5 patients aged between 6 and 10 have been treated to date with GNT0004, 4 in France and 1 in the UK. 2 patients received the first dose and three received the second dose.

Safety and pharmacodynamic results presented at Myology 2024 demonstrate good tolerability of GNT0004 in combination with transient immunological prophylactic treatment, as well as efficacy data in terms of both microdystrophin expression and functional improvement. Using a dose of 3×1013 vg/kg (second dose level), patients showed:

  • 8 weeks after injection, up to 85% of muscle fibers expressing microdystrophin (mean 54%; 15%-85%) measured by immunohistochemistry, and reconstitution of the dystrophin-associated protein complex. This expression coincides with a significant number of vector genome copies/muscle fiber nuclei, up to 2.4 (mean 1.2; 0.4-2.5).
  • a decrease in CPK levels (a biomarker of muscular distress) comprised between 50% and 87% (mean: 74%) 12 weeks after treatment, and persistent (up to 18 months of follow-up for the first patient treated at this dose).

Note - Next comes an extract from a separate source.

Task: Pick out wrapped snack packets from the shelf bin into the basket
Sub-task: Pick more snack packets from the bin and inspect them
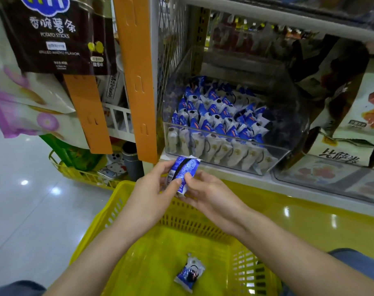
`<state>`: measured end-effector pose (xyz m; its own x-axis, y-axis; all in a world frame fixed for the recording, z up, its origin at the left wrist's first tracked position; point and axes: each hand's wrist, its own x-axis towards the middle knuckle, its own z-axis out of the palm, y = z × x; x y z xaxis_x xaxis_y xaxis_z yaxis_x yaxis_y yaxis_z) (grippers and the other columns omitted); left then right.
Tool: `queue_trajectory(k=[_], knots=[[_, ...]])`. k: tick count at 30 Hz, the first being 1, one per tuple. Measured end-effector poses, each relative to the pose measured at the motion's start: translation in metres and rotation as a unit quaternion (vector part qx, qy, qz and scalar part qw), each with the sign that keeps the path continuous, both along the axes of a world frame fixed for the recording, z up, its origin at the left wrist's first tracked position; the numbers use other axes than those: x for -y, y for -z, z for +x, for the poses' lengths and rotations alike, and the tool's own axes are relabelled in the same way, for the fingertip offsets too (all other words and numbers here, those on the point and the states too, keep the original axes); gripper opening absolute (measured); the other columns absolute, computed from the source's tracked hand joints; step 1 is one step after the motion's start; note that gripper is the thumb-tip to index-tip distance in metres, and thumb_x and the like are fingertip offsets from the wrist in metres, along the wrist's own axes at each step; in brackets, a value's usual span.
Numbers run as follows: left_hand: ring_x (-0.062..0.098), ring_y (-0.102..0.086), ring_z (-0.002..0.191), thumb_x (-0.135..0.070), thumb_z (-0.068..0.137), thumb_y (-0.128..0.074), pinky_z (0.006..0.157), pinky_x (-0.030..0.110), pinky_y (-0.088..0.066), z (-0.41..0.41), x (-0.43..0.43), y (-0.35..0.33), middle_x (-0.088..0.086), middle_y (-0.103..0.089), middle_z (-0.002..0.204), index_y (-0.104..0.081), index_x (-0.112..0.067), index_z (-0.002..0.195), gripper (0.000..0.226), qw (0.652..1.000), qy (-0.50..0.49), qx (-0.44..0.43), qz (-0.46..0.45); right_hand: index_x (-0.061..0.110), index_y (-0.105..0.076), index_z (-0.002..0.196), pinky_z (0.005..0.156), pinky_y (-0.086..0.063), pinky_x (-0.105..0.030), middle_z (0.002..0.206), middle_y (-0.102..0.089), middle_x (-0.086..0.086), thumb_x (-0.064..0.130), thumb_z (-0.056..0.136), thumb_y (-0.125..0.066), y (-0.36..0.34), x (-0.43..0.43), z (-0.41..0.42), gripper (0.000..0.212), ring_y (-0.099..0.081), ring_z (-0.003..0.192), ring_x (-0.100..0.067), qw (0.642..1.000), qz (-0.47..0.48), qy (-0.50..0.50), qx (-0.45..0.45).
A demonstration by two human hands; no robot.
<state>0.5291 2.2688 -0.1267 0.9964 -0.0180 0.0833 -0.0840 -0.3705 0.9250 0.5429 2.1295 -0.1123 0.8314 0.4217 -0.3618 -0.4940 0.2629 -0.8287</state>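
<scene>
Both hands are pinching one blue snack packet (182, 170): left hand (157, 185) curling round its barcode side, right hand (209, 195) gripping the lower end. It's hovering between the clear shelf bin (292, 116) and the yellow basket (122, 199), right over the far rim. Letting go here is risking it bouncing out. Another packet (189, 272) is lying inside.

On white shelf (235, 175): clear bin (295, 124), second clear box (331, 180) beside.

Bright overhead light glares off the glossy floor (32, 189); wide-angle edges bend and blur, centre stays sharp.
</scene>
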Motion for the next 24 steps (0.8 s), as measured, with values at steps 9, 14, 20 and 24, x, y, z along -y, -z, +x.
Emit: queue_trajectory(k=[9,14,20,24], knots=[[0.02,-0.064,0.087,-0.022,0.094,-0.047,0.074,0.038,-0.051,-0.01,-0.005,-0.001,0.001,-0.069,0.096,-0.054,-0.02,0.117,0.024,0.979,-0.044,0.06,0.187,0.008,-0.041,0.125,0.079,-0.05,-0.023,0.123,-0.056,-0.017,0.005,0.095,-0.045,0.009,-0.01,-0.006,0.03,-0.057,0.098,-0.016,0.972,-0.182,-0.013,0.147],[0.023,-0.053,0.065,-0.024,0.096,-0.042,0.056,0.034,-0.037,-0.009,-0.006,-0.006,0.001,-0.052,0.069,-0.054,-0.014,0.103,0.018,0.961,-0.052,0.063,0.265,0.014,-0.04,0.122,0.078,-0.051,-0.023,0.122,-0.056,-0.013,0.009,0.096,-0.044,0.013,-0.01,-0.006,0.026,-0.058,0.102,-0.016,0.947,-0.243,-0.063,0.199],[0.022,-0.052,0.061,-0.033,0.096,-0.038,0.054,0.036,-0.038,-0.007,-0.006,-0.007,-0.003,-0.049,0.062,-0.049,-0.018,0.083,0.022,0.963,-0.042,0.043,0.263,0.016,-0.04,0.127,0.093,-0.049,-0.037,0.123,-0.058,-0.006,0.015,0.096,-0.047,0.017,-0.007,-0.005,0.032,-0.059,0.106,-0.017,0.914,-0.322,-0.086,0.232],[0.015,-0.048,0.055,-0.029,0.096,-0.041,0.048,0.029,-0.033,-0.004,-0.005,-0.004,-0.006,-0.049,0.06,-0.052,-0.019,0.082,0.02,0.967,-0.05,0.047,0.247,0.018,-0.041,0.124,0.093,-0.049,-0.038,0.12,-0.058,-0.005,0.014,0.096,-0.046,0.018,-0.008,-0.004,0.029,-0.059,0.106,-0.017,0.92,-0.314,-0.068,0.227]])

One-year efficacy results for the first patient in cohort 2 showed a positive clinical evolution, with a clear inflection of clinical score North Star Ambulatory Assessment (NSAA). Other functions assessed (10 Meter Walk Test and ability to stand up) also showed a very positive trend.

Note that the dose chosen is lower than those used in other gene therapy trials for Duchenne muscular dystrophy.

Following the positive opinion of the DMC (Data Monitoring Committee), Genethon is preparing the pivotal European phase of the trial with the European Medicines Agency (EMA).